Most of all, ghetto is a mind-set that embraces the worst. It is the embodiment of expectations that have gotten dangerously too low."


-- Excerpted from the Introduction (pages 5-6)

Have you ever visited the website Hot Ghetto Mess? (http://www.hotghettomess.com/hgm/index.asp) It's a site dedicated to black bad taste which posts hilarious photos and videos of girls and guys gone ghetto. Now Cora Daniels has written a book about the troubling phenomenon in which she bemoans the fact that ghetto style is no longer limited to folks living in the slums.

Ms. Daniels, who herself lives in Bedford-Stuyvesant, Brooklyn, argues that ghetto is now a state of mind which has been exported to the mainstream with the help of gangsta rap videos. This entertaining tome is as funny as it is cautionary, points out plenty of indications that you know you've gone ghetto.

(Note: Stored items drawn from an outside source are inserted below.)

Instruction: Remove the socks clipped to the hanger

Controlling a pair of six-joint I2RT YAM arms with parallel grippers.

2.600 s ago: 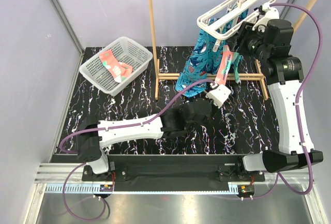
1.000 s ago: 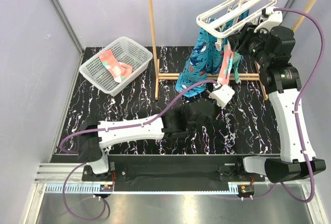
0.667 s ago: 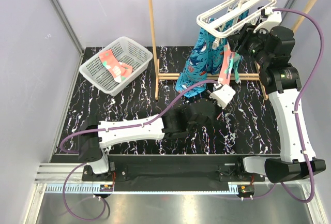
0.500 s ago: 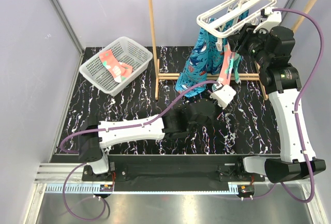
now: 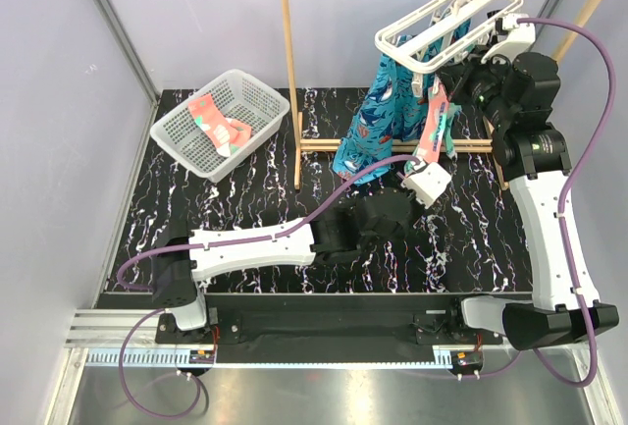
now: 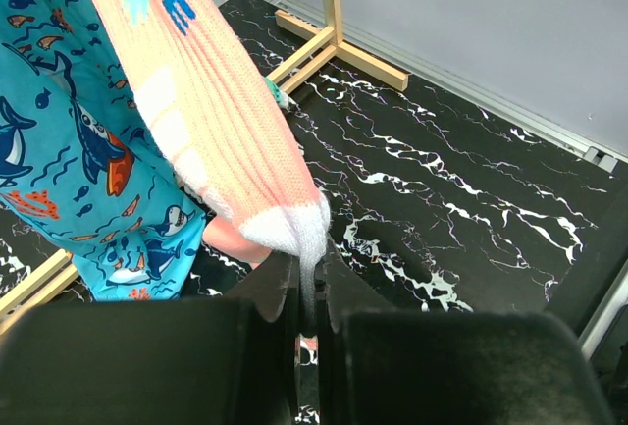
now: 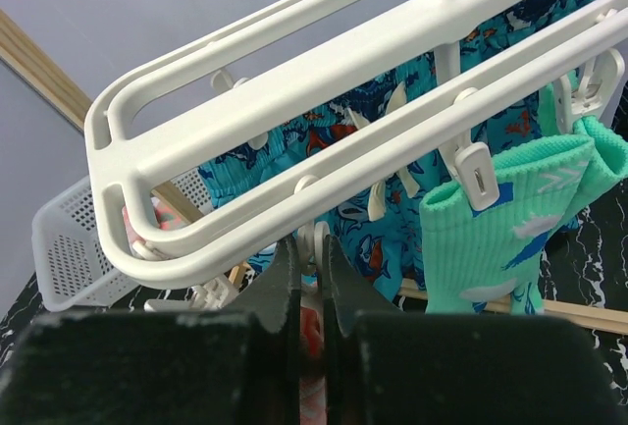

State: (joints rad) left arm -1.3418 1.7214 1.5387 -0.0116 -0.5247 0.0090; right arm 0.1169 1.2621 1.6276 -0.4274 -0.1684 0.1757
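Note:
The white slatted hanger (image 5: 446, 15) (image 7: 324, 81) hangs from the wooden rack's top bar. A coral-pink sock (image 5: 431, 129) (image 6: 206, 121) hangs from one of its clips, stretched down at a slant. My left gripper (image 5: 421, 160) (image 6: 309, 288) is shut on that sock's white toe. My right gripper (image 5: 454, 76) (image 7: 312, 253) is up under the hanger's near rail, its jaws shut on the white clip (image 7: 315, 236) above the pink sock. A teal-green sock (image 7: 500, 219) stays clipped just to the right.
A blue shark-print cloth (image 5: 378, 116) (image 6: 69, 180) hangs behind the socks. The wooden rack (image 5: 290, 72) has foot bars on the black marbled table. A white mesh basket (image 5: 257, 91) at the back left holds pink socks (image 5: 218, 123).
My right gripper has closed on the clip under the hanger rail. My left gripper, still holding the sock's toe, has shifted slightly right.

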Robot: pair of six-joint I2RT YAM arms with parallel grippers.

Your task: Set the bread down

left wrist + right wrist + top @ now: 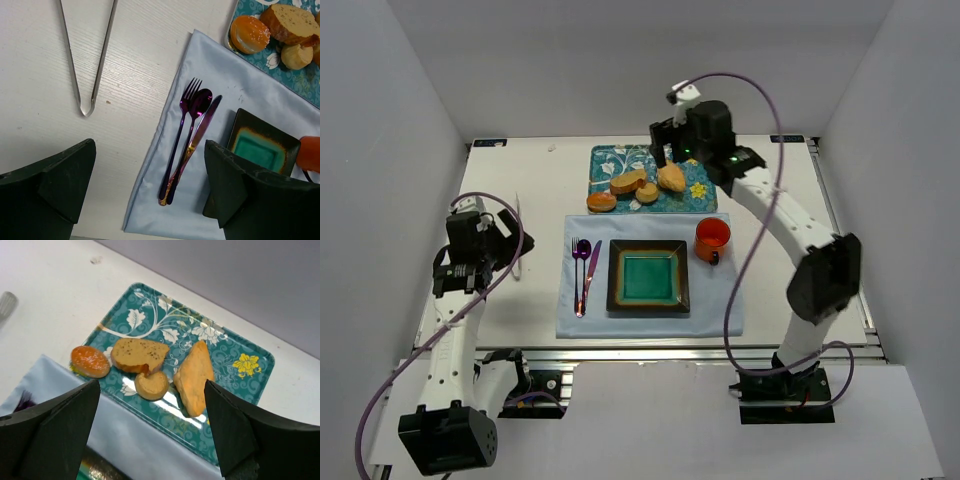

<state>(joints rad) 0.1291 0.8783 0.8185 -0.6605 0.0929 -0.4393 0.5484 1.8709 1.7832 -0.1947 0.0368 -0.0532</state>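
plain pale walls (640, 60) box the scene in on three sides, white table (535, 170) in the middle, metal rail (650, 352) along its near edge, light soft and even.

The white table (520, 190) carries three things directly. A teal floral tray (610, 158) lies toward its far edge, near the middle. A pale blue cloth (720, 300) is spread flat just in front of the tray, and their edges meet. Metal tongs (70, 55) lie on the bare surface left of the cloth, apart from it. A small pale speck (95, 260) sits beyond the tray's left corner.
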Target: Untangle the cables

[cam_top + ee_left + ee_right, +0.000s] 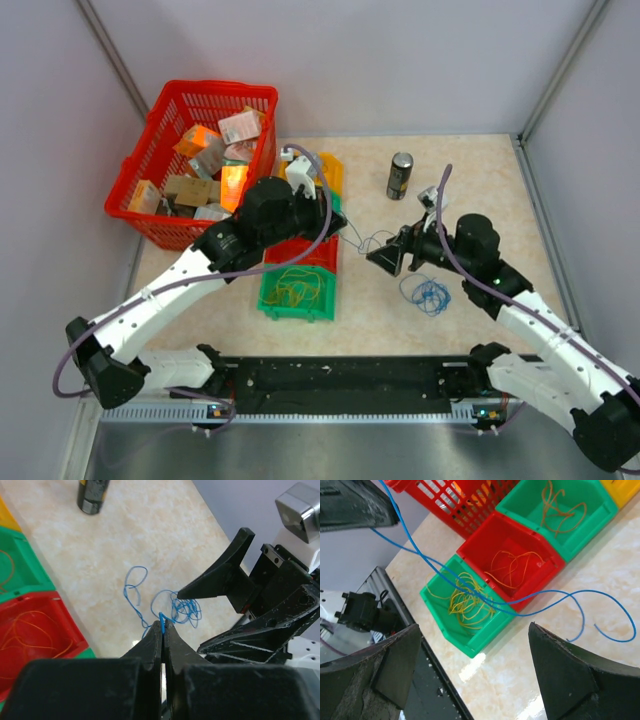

Some samples include wearing a do-rag to school or court, speaking grammatically incorrect English, sporting gold caps on your teeth, driving a pimped-out automobile, and using the N-word or ho. The author argues that the adherents of this lifestyle are selling themselves short, since one's academic and employment prospects aren't very good when you don't aspire to be the best you can be.

Therefore, it's no surprise to hear Daniels side with Bill Cosby against the Hip-Hop Generation in the African-American culture wars, although she makes a point of never blaming the poor for their plight. Thus, she studiously avoids the trap which snares so many conservative pawns seen as stigmatizing those unfortunates trapped in the neverending cycle of poverty.

Rather, Ghetto Nation's primary thesis, convincingly articulated, equates ghetto with self hate because it typically inspires those degenerates stuck under its spell to embrace the lowest common denominator and to exhibit the worst of traits found in humanity.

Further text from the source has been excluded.